### TASK DESCRIPTION
Give back a single number: the count of lines in the data that contain the string "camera".

---

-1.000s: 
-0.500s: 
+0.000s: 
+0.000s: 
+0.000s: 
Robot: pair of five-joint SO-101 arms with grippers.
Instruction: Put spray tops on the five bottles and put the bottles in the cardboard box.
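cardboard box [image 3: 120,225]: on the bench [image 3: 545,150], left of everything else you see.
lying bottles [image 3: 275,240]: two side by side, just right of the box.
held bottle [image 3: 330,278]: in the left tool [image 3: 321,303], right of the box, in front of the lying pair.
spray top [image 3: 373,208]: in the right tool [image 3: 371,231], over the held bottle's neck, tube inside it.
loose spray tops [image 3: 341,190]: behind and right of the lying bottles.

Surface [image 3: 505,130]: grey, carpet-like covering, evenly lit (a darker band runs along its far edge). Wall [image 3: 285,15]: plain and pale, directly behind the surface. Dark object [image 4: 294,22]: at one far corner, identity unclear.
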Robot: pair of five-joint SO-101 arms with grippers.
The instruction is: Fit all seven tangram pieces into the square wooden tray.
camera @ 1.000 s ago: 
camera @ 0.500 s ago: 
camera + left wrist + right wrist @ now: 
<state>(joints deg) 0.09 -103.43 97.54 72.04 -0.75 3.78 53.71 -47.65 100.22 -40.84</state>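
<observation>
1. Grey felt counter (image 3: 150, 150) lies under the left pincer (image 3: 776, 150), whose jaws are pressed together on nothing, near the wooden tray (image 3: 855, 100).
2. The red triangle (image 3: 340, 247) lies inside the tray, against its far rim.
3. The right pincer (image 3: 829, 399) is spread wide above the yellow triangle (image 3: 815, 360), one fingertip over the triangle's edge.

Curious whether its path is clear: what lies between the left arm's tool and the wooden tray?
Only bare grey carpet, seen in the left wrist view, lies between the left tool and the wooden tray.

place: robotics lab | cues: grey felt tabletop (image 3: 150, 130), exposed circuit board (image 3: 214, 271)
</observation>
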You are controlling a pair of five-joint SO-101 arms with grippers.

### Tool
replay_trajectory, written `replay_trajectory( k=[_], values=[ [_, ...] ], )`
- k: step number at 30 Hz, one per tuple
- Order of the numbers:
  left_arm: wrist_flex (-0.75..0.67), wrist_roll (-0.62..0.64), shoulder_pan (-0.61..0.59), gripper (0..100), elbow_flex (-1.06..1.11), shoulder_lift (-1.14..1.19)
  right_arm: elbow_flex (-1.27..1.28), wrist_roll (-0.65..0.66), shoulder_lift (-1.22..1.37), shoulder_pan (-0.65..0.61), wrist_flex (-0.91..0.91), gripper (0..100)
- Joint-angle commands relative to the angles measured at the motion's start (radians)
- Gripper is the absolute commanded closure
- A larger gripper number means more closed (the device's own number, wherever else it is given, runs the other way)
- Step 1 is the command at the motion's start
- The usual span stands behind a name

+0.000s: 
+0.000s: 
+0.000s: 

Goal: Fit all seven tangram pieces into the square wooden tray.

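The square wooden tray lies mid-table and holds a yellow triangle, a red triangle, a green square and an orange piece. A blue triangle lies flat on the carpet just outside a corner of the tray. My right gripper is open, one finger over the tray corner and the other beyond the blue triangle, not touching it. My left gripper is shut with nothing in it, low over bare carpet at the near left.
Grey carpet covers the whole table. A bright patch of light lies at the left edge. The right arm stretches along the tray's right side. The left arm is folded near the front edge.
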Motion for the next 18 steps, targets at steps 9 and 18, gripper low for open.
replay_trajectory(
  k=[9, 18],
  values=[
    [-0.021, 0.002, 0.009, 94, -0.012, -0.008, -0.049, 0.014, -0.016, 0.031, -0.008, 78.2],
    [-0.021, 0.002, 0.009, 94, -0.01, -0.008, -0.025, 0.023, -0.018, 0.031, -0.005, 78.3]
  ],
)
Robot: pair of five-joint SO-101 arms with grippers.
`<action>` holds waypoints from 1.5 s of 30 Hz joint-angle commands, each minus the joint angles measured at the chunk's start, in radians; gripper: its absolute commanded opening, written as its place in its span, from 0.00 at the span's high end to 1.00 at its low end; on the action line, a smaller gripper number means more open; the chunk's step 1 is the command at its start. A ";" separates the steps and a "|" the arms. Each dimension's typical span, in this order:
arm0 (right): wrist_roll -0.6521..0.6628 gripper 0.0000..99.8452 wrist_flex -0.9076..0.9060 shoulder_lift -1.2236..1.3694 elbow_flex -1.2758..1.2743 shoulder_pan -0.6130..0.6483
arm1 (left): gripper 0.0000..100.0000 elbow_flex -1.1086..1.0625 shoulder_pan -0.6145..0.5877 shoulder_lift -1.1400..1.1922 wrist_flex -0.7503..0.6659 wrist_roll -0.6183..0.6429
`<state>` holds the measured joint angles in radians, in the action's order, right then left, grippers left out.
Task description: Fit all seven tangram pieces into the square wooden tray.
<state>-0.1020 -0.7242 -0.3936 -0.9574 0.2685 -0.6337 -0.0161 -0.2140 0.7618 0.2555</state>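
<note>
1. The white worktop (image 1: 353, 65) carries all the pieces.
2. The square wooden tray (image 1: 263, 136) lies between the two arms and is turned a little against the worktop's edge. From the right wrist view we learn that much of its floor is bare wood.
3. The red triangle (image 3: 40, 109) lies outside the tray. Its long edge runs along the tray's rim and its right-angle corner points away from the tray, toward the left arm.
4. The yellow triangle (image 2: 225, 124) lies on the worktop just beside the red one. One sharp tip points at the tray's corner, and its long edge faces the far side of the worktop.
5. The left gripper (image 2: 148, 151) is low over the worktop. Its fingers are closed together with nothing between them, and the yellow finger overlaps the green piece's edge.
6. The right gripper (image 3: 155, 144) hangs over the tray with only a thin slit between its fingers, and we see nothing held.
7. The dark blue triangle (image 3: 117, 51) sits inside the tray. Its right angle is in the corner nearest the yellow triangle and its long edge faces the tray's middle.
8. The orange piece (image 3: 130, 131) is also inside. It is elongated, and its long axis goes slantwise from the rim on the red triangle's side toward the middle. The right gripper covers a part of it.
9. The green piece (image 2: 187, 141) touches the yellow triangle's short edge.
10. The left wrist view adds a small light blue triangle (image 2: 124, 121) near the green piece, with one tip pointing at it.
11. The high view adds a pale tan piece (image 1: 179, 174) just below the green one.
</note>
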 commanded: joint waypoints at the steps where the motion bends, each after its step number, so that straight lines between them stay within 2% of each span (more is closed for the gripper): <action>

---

### EXERCISE OUTPUT
3